### YOUR ASSIGNMENT
Determine how many lines in the entries below hold "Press". Respond with that number only.

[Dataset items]
- - - - - - -
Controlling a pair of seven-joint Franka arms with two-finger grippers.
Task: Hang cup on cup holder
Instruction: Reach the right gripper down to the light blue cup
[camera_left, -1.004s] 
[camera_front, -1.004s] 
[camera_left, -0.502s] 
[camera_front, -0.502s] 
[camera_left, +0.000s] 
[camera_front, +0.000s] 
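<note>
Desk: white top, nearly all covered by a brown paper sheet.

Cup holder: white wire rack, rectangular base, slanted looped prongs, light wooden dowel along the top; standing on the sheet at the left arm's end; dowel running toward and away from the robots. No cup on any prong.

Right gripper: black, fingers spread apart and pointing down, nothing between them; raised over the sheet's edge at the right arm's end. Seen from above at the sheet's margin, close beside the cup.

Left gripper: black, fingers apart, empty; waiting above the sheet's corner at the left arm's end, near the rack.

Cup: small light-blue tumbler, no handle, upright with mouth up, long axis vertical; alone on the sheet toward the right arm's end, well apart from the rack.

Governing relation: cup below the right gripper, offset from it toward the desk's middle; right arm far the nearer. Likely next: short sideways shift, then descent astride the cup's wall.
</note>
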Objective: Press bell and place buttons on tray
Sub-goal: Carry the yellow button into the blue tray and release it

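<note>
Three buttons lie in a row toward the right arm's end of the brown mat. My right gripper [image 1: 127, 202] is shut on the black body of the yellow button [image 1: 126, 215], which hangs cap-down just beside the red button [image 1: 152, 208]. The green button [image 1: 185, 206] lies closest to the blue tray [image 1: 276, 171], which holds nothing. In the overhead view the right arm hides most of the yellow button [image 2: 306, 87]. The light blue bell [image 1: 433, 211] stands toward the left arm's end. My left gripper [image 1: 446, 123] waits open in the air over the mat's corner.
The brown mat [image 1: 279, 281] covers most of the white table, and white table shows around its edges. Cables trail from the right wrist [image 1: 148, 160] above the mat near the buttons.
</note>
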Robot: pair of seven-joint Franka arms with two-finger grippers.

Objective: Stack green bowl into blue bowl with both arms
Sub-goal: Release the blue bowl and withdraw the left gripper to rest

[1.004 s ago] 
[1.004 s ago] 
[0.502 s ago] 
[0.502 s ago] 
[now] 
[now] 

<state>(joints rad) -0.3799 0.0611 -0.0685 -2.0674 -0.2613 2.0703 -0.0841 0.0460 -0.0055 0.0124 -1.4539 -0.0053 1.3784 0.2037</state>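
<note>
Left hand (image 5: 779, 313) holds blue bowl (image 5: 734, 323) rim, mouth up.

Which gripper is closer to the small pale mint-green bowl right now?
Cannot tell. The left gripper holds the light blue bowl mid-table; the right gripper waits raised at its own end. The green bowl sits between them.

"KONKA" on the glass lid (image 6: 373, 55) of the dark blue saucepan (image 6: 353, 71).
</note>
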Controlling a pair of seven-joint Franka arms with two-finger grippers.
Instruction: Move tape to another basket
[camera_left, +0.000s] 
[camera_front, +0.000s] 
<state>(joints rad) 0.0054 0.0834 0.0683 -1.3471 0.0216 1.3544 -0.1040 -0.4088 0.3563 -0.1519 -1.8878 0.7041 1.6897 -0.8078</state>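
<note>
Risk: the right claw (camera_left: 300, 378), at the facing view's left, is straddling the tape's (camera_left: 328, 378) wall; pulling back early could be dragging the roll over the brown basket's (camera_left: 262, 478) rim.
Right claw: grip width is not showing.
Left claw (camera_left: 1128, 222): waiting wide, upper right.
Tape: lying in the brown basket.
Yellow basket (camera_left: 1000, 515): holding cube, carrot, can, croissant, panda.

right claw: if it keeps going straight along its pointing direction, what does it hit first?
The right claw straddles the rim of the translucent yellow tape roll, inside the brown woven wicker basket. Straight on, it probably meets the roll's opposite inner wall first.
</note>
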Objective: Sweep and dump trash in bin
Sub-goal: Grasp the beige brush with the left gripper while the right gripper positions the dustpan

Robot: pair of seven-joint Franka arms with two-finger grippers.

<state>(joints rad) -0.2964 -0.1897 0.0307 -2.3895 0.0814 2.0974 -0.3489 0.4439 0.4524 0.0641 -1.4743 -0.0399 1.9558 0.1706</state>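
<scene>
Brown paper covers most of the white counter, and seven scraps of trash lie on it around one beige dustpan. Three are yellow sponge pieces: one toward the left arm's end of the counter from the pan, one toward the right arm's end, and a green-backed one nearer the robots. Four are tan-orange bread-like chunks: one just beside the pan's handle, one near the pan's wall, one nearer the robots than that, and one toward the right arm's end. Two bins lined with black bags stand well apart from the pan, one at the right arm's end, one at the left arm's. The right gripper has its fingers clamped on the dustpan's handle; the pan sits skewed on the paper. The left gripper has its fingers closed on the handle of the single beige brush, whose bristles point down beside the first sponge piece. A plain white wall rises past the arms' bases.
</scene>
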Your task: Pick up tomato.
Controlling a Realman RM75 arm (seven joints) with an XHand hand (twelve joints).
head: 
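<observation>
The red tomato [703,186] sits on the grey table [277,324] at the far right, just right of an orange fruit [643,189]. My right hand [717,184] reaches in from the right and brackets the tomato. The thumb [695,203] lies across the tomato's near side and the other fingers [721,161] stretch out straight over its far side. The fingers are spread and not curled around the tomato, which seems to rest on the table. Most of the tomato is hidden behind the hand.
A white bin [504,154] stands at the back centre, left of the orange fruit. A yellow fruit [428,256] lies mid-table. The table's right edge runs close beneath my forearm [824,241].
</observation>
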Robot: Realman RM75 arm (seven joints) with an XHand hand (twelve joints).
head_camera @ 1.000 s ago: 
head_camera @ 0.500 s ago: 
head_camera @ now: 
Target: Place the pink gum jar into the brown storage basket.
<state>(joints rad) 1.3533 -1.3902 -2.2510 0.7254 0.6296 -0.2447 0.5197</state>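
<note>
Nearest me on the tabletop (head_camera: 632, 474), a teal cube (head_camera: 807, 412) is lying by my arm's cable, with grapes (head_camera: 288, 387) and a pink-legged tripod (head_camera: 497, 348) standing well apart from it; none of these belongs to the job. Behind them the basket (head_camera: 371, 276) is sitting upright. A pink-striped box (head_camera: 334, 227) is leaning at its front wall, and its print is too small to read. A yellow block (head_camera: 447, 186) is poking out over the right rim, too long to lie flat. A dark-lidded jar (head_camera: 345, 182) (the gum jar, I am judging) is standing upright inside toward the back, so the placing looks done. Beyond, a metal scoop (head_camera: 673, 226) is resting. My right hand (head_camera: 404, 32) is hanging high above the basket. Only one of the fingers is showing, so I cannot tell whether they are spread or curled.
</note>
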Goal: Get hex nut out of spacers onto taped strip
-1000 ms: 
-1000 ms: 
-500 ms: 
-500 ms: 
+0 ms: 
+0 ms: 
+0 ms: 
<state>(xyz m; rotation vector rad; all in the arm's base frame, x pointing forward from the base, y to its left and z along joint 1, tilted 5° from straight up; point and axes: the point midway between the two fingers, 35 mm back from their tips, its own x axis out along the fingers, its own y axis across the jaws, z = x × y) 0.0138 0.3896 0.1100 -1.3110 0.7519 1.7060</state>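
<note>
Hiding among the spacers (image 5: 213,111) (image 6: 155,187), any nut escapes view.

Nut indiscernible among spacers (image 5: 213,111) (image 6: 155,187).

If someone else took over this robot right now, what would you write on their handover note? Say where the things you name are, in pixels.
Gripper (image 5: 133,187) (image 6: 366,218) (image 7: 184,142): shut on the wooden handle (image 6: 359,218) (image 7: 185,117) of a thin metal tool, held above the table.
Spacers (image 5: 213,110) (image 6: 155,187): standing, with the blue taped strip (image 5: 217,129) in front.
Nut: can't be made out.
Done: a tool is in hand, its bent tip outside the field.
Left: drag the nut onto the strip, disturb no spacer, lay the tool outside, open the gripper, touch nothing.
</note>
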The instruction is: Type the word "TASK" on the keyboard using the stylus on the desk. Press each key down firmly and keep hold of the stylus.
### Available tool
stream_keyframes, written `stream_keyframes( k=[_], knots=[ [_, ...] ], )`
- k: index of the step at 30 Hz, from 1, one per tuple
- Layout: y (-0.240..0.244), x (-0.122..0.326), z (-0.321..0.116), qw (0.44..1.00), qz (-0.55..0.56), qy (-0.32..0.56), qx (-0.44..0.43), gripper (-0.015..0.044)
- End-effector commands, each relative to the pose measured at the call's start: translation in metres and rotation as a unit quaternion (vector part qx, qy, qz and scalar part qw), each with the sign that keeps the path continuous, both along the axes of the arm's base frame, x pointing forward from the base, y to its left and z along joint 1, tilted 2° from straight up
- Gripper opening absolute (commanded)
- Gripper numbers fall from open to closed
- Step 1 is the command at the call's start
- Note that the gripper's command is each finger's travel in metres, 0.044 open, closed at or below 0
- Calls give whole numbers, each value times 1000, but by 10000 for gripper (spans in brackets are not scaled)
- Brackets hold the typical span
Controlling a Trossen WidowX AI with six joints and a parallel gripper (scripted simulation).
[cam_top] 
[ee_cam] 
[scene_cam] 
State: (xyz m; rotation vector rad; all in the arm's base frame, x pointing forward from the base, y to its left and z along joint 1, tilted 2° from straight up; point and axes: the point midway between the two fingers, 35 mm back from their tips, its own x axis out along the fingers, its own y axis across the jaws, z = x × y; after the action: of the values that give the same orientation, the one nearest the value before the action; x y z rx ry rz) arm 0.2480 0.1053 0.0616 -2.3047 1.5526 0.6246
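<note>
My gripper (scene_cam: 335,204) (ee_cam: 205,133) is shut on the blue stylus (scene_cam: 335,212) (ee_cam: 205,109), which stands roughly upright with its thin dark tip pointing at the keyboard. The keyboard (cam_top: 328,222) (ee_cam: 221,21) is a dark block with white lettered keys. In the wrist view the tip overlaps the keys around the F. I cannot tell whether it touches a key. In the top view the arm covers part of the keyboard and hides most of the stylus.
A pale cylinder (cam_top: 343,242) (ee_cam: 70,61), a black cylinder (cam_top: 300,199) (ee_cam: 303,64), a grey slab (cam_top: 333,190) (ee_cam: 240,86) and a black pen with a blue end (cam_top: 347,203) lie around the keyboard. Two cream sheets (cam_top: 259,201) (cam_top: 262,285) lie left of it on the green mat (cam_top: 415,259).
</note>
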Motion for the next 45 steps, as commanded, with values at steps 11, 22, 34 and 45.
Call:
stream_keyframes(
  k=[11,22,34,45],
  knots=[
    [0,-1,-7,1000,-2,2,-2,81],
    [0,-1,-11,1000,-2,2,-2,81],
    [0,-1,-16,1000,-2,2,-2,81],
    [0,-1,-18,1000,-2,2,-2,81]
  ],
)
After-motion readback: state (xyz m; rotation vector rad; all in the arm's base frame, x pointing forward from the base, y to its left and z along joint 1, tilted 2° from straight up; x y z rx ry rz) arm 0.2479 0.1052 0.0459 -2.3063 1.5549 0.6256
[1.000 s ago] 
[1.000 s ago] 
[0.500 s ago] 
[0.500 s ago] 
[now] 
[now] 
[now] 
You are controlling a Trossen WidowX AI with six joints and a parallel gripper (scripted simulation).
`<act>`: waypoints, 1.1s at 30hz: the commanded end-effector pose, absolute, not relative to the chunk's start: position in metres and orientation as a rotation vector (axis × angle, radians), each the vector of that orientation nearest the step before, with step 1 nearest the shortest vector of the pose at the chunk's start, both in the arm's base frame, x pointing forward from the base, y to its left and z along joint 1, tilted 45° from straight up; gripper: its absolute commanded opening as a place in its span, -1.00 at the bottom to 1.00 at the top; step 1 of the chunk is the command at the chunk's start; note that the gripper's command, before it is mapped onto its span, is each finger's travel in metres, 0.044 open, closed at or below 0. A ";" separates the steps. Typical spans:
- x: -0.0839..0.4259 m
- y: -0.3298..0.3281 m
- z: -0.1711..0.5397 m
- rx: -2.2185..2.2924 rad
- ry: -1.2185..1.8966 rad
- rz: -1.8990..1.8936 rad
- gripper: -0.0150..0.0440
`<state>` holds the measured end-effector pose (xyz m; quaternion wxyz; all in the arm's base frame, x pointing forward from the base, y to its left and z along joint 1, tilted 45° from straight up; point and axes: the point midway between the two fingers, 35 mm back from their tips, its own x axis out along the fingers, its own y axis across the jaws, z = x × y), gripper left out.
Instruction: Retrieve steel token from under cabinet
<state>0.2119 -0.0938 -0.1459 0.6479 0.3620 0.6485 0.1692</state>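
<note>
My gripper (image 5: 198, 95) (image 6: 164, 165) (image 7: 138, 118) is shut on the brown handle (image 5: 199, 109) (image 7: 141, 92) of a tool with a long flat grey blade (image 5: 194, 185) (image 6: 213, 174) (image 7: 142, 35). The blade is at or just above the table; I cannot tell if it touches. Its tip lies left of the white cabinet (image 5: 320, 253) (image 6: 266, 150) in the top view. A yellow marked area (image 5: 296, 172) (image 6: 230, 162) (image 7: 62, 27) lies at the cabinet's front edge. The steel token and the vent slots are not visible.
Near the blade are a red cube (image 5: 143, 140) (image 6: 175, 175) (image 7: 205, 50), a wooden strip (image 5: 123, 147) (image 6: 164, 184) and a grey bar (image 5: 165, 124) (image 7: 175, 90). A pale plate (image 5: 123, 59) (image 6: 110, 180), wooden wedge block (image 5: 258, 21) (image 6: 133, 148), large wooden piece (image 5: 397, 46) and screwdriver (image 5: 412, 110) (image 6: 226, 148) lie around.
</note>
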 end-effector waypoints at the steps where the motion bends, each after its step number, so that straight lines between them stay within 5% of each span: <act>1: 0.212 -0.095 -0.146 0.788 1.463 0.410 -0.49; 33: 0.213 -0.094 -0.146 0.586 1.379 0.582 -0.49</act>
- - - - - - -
### SOLUTION TO THIS EXERCISE
2